After a century in the same family, the Bee Family Farm was officially designated as a centennial farm as part of the Colorado Department of Agriculture's Centennial Farms & Ranches Program. It is one of 14 Larimer County Centennial Farms and Ranches, according to History Colorado.

Following its centennial designation, Liz said she and her father started going through things on the farm.

“Our dad saved everything. When his parents passed away, everything was just saved and stored. I mean, there was a place to put things and they never moved, so they kept things," Liz explained.

When Francis died in 1996, "the question became, 'what do we do with everything?'" Liz continued. "I hated to see it get split up and go different directions. It was time to do something with it.”

With Thomas' help, the family pulled together the farm's history and successfully nominated it for the National Register of Historic Places. It was designated in 2002.

Around that same time, Bob and Philip stopped farming and 140 of the farm's original 160 acres were placed in a conservation easement and sold to CSU's Agricultural Research, Development and Education Center.

Six years later, after taking on the arduous task of gathering and organizing more than a century of accumulated farm artifacts into its network of buildings, the farm museum opened. From May through October each year, the museum hosted public tours and school field trips showing its visitors a rare frozen-in-time glimpse of Northern Colorado farm life.

“It’s been rewarding to do this," Liz said. "I think we’ve learned a lot — a lot of history.”

Bob Bee and Liz (Bee) Harrison pose in front of the 1942 home they grew up in on the Bee Family Centennial Farm Museum in Fort Collins on Feb. 15.
Bob Bee and Liz (Bee) Harrison pose in front of the 1942 home they grew up in on the Bee Family Centennial Farm Museum in Fort Collins on Feb. 15.

While the farm museum has closed and Bob and Liz have already sold off some of its animals, they plan to keep the farm buildings and artifacts untouched for now. They will also keep its nonprofit status active in hopes that someone might step in to pick up the baton.

That could mean a volunteer group takes over the museum's operations or a fundraising effort raises enough money to cover the costs of a museum director, Liz suggested.

"We're just exploring our options," she added.

“It would be really nice if somebody could come in and take over and keep the history part of it going to teach people, but if nobody has that interest or that ability, it will probably be gone," Bob added.

Since its inception, the farm and museum has run off a shoestring budget and been carried largely on the backs of Liz, Rich and Bob, said Thomas, who has served on the museum's board of directors roughly 10 to 15 of the last 23 years.

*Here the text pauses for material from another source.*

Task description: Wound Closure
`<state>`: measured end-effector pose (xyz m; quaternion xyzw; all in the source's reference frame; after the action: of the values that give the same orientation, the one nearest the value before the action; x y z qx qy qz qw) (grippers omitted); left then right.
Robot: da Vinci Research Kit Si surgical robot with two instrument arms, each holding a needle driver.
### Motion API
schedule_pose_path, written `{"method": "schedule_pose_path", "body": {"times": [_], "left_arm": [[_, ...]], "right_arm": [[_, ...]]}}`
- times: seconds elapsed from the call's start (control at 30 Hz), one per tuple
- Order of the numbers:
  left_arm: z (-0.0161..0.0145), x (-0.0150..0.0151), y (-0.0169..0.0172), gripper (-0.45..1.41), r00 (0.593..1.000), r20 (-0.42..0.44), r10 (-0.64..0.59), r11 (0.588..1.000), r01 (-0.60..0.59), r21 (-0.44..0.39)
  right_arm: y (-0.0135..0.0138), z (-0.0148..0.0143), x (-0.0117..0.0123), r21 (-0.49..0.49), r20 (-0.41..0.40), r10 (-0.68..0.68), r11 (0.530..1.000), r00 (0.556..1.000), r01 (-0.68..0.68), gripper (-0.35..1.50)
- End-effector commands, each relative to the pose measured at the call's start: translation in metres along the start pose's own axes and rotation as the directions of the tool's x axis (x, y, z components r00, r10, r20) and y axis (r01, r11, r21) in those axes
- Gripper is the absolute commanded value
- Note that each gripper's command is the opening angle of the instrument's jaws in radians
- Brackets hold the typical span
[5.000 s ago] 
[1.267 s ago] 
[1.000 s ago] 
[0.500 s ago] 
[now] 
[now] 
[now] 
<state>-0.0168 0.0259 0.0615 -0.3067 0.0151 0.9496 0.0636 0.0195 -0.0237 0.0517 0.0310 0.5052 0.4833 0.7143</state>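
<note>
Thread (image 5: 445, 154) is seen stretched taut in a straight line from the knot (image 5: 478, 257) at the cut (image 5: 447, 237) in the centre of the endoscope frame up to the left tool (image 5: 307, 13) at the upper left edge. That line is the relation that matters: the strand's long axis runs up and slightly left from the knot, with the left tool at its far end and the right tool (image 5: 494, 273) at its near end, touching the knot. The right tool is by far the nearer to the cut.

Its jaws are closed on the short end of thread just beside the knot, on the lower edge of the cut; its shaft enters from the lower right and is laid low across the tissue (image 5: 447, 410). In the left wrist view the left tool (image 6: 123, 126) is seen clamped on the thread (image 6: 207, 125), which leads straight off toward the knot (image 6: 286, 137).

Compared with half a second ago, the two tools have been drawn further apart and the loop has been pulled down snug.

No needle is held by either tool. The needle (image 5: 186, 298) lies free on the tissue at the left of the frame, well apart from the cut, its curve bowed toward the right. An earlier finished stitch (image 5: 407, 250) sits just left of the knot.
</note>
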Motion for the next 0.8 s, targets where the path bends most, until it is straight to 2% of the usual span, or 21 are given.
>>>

"I'm heartbroken (that they're closing)," Thomas said. "I love that place."

"On the other hand, I admire the Bee family so much — particularly Liz — because they sacrificed a lot. That land could have easily been developed, but they sacrificed a lot to tell the history of their family and the history of farming in Colorado. They do deserve a break."

In the end, however, Thomas likens this latest chapter for the Bee Farm to "a moment of institutional transition." After more than 20 years helping shepherd its history, the professor is currently working with CSU's Public and Environmental History Center to organize a meeting of potential stakeholders in hopes that they can identify some possible solutions for the farm's predicament.

"While it's closing to the public for the summer, we don't see this as an end," Thomas said.